Reproduce exactly, and only, the lines below from the one containing "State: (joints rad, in" through the one containing "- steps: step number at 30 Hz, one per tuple".

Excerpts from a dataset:
*****

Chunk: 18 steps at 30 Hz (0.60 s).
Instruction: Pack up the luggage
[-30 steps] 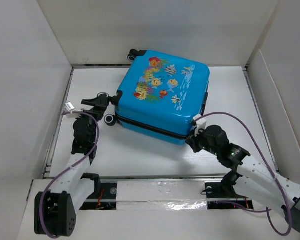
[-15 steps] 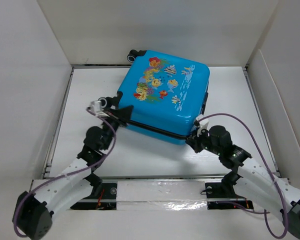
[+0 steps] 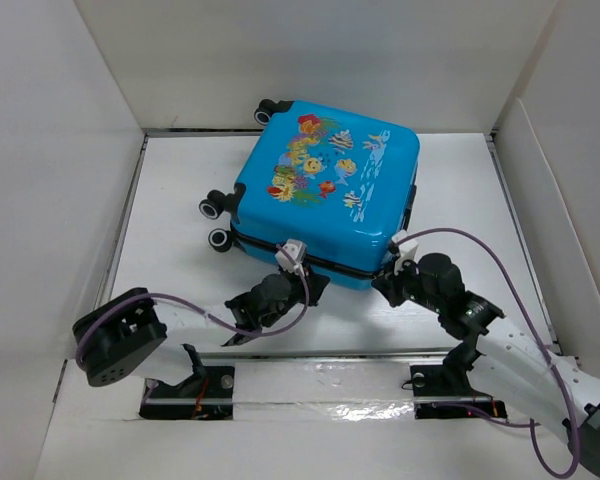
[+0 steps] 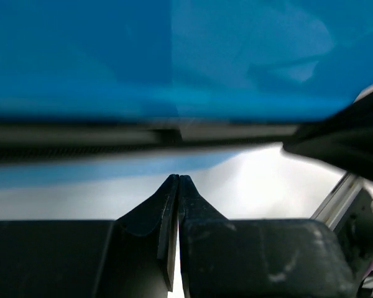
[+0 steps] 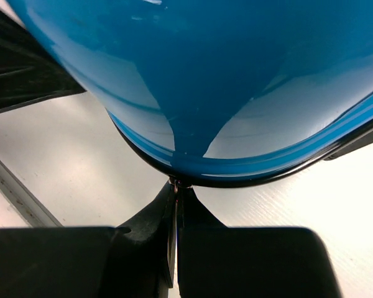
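One bright-blue suitcase (image 3: 325,195), fish print up, black wheels (image 3: 213,205), lies closed on the table (image 3: 170,180). At its near edge, left arm (image 3: 195,315) and right arm (image 3: 510,345) have jaws pressed shut, gripping nothing visible.

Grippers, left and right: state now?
Left gripper: closed, empty.
Right gripper: closed at the luggage seam; grip cannot be told.

Luggage (image 4: 174,56) blurred, cropped in L wrist view.
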### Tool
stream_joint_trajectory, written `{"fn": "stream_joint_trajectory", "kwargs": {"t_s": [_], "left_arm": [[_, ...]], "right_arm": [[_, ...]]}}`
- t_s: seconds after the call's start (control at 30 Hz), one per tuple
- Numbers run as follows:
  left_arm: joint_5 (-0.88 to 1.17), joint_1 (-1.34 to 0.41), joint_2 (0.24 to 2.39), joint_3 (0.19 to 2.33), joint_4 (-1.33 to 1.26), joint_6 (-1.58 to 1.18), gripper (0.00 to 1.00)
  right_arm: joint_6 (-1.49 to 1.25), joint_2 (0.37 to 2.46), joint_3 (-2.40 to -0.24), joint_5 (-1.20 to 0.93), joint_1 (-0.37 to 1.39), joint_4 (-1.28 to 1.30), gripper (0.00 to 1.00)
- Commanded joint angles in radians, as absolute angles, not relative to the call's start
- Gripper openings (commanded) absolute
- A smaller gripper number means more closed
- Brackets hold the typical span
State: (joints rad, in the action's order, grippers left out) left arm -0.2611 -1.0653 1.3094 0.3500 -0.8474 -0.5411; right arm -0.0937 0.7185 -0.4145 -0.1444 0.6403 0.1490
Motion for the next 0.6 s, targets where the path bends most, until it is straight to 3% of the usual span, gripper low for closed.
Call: {"fn": "stream_joint_trajectory", "kwargs": {"t_s": [0.0, 0.27, 0.43, 0.57], "left_arm": [[-0.255, -1.059, 1.354, 0.463, -1.003, -0.514, 0.0], [-0.226, -1.006, 1.479, 0.557, -1.037, -0.551, 0.0], [-0.181, -0.997, 1.558, 0.6, -1.074, -0.583, 0.0], [-0.152, -0.997, 1.595, 0.632, -1.08, -0.595, 0.0]], "right_arm": [[-0.089, 0.654, -0.46, -0.089, 0.679, 0.047, 0.0], [-0.158, 0.693, -0.457, -0.051, 0.856, 0.069, 0.0], [-0.192, 0.779, -0.554, 0.112, 1.058, 0.065, 0.0], [-0.213, 0.83, -0.583, 0.184, 1.103, -0.026, 0.0]]}}
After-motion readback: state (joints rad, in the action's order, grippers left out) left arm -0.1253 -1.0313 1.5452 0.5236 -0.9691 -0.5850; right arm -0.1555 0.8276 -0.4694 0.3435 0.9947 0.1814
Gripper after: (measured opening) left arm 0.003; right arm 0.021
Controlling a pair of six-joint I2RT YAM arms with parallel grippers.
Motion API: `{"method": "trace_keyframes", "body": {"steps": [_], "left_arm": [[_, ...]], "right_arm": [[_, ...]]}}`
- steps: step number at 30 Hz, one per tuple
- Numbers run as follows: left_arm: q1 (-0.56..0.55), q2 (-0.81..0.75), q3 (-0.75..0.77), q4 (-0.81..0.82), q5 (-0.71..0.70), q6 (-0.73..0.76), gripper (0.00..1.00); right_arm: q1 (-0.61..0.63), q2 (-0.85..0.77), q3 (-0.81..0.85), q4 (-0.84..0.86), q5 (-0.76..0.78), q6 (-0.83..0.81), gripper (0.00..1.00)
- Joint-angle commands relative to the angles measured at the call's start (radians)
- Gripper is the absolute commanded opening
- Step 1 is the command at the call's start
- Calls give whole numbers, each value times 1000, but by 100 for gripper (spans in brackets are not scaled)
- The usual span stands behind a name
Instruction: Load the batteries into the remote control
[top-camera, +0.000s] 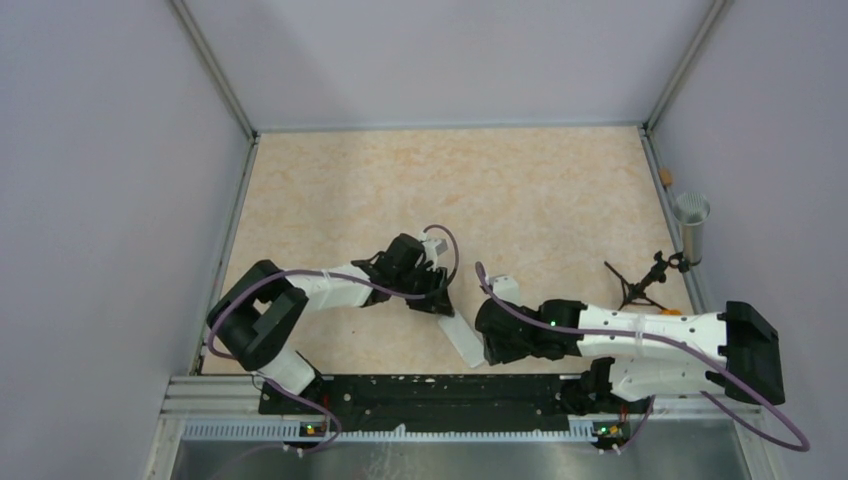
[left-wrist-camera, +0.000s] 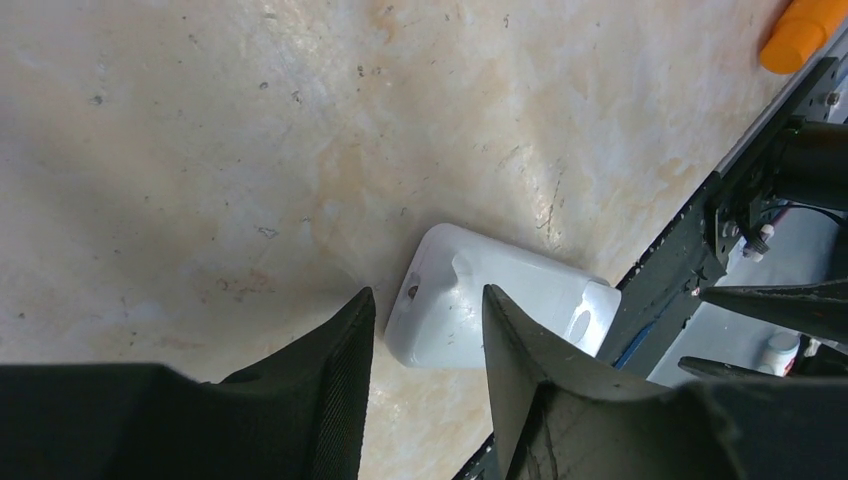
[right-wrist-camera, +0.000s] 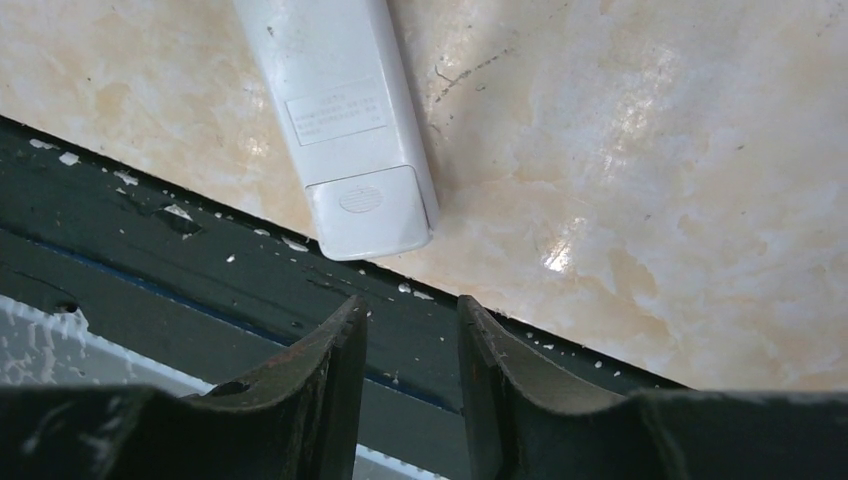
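The remote control (right-wrist-camera: 345, 110) is laid back-up, its battery cover (right-wrist-camera: 365, 205) shut, at the black rail (right-wrist-camera: 150, 260). Left gripper (left-wrist-camera: 425, 295), just beyond the rail, and right gripper (right-wrist-camera: 410, 305), above it, are held apart, empty. Opening is judged in hand: the cover must be slid off.

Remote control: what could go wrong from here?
1. The remote lies back up with its end at the black rail; a nudge could push it onto the rail.
2. Its cover is on; prying it off could skid the remote.
3. The left end effector and right end effector hang open close together by it; they may clash.
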Motion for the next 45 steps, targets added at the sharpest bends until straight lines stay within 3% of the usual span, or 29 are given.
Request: {"method": "trace_keyframes", "body": {"steps": [1, 15, 27, 45], "left_arm": [[2, 24, -29, 90, 58, 5, 44], [-11, -45, -231, 161, 82, -56, 36], [-24, -200, -392, 149, 9, -159, 31], [-46, -267, -401, 51, -7, -190, 35]], "right_arm": [[-8, -23, -9, 13, 19, 16, 38], [-8, -18, -34, 36, 6, 22, 38], [-9, 34, -53, 63, 15, 80, 40], [-40, 93, -38, 90, 89, 142, 36]]}}
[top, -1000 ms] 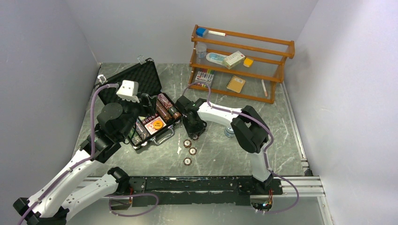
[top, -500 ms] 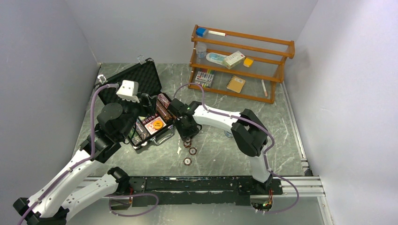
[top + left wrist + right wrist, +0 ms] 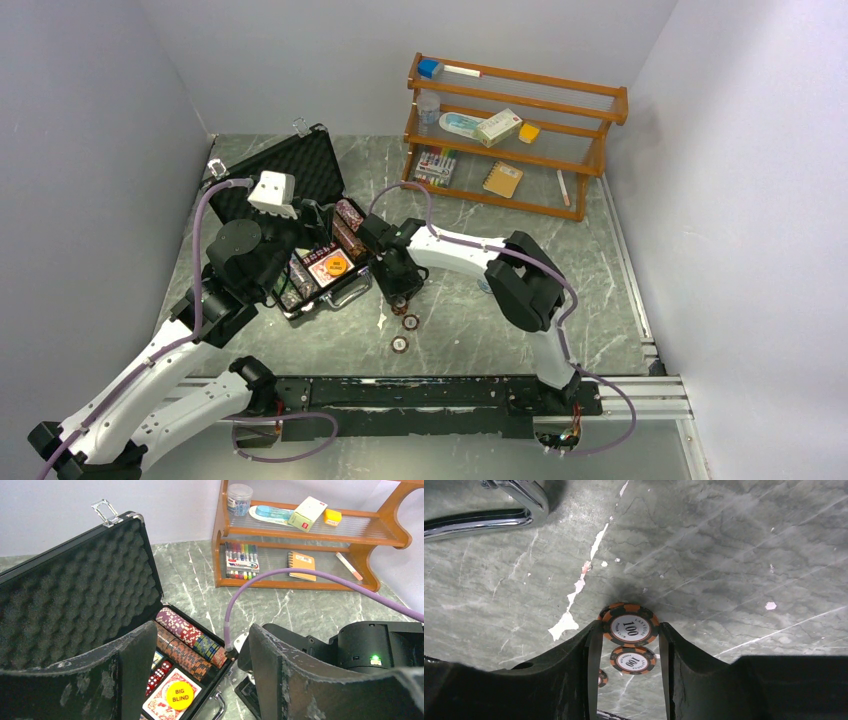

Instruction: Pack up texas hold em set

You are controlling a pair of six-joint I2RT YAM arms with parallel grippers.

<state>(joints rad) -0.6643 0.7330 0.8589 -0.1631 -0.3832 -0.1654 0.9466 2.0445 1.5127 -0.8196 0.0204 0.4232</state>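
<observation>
The black case (image 3: 300, 172) lies open at the left, foam lid up; it also shows in the left wrist view (image 3: 75, 590). It holds rows of poker chips (image 3: 187, 637), red dice (image 3: 157, 672) and a red-backed card deck under a yellow-orange "BIG BLIND" disc (image 3: 180, 695). My left gripper (image 3: 202, 630) hovers open and empty over the case. My right gripper (image 3: 630, 631) is shut on an orange-black "100" chip (image 3: 629, 625), held just above the table beside the case handle (image 3: 499, 515). Two more such chips (image 3: 410, 321) (image 3: 399, 345) lie on the table below it.
A wooden shelf (image 3: 515, 130) stands at the back right with boxes, markers and a notebook. A small round grey object (image 3: 487, 284) sits behind the right arm. A black rail (image 3: 430, 392) runs along the near edge.
My right gripper has moved left towards the case, come over the nearest of three loose chips and closed on it. The left arm has not moved.
</observation>
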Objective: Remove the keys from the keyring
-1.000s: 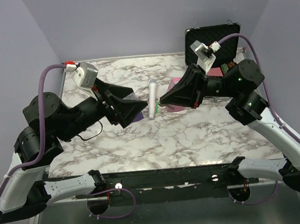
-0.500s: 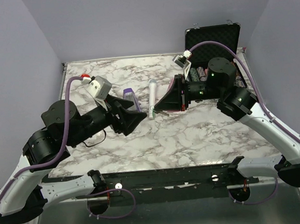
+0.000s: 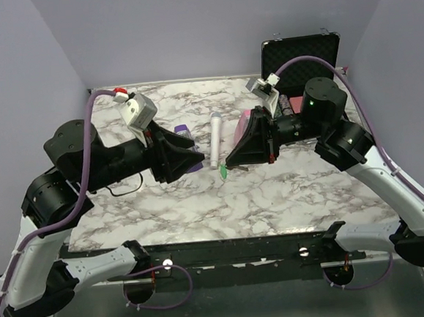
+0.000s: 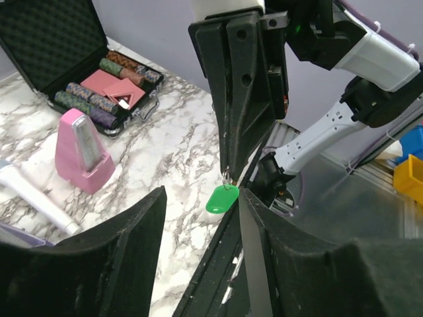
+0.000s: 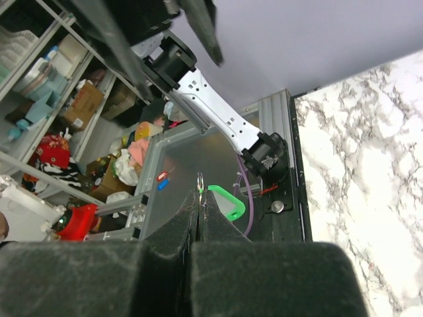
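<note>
My right gripper (image 3: 231,163) is shut on the thin metal keyring (image 5: 199,179), pinched edge-on at its fingertips. The green-headed key (image 5: 228,202) hangs from the ring, held in the air above the table; it also shows in the top view (image 3: 223,173). My left gripper (image 3: 199,159) is open and faces the right gripper tip to tip. In the left wrist view the green key (image 4: 222,198) hangs under the ring (image 4: 227,177), just in front of the gap between my open fingers (image 4: 264,251), close to the right one. Whether it touches is unclear.
A white microphone (image 3: 215,138) lies mid-table, a pink metronome (image 3: 245,121) behind my right gripper, a purple item (image 3: 183,131) by my left. An open black case (image 4: 46,39) of poker chips (image 4: 89,105) stands at the far right corner. A black cable (image 3: 122,189) lies at the left.
The right gripper has swung lower and toward the middle, and the green key now hangs in view beneath it. The left gripper has turned to face it, tips close together.
</note>
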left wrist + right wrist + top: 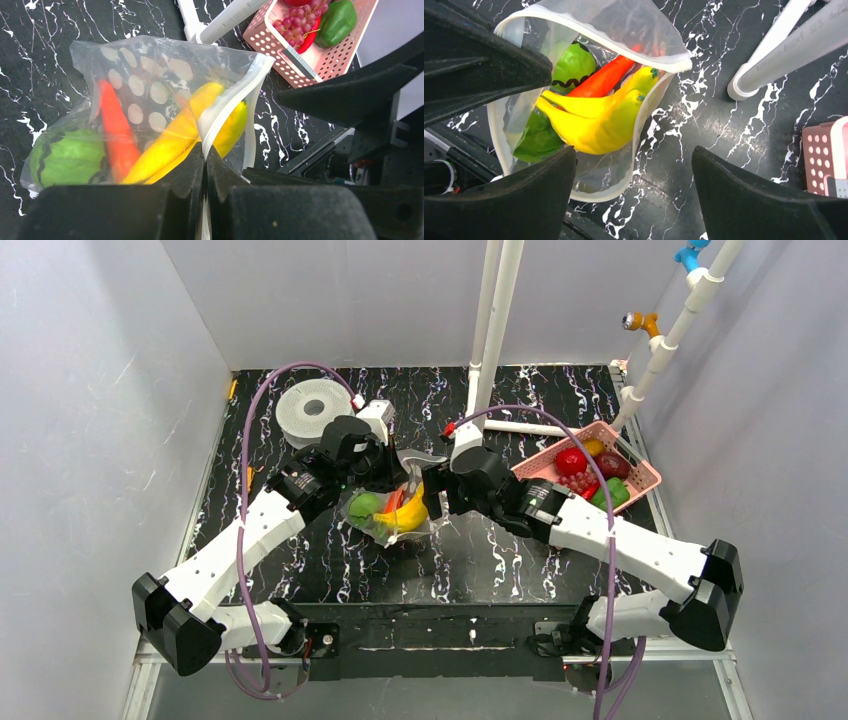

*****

Answer
State: (joints rad, in the action's order, grippers left out) left arm -0.2611 -1.0653 1.3094 0.3500 -0.8474 -0.5411; right arm -0.0937 0.7185 -0.4145 -0.1444 0.6403 0.1490
Motion for the next 0.6 s, targets where the path bends most, until it is straight to 3% of the usual span, gripper low for closed.
Call: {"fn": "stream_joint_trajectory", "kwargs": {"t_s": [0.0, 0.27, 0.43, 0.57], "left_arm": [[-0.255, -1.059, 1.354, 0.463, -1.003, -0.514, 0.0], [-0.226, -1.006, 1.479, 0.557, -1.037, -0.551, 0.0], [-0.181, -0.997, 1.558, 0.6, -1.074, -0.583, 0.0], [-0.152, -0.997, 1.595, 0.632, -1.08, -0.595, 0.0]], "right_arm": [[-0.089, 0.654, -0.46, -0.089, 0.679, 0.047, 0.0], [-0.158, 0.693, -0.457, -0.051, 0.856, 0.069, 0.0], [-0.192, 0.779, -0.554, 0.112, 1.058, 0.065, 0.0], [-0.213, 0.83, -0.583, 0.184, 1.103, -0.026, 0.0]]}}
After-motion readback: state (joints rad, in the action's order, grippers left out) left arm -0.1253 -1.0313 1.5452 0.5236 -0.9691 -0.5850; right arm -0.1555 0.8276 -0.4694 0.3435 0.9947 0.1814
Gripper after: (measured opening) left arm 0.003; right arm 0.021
Controlling a pair of six-joint I2RT YAM arms with parallel grippers.
Motion API: `{"method": "trace_keyframes", "body": {"steps": [_], "left_arm": [[_, ...]], "right_arm": [[_, ...]]}}`
- steps: step number at 30 Hz, one per tuple

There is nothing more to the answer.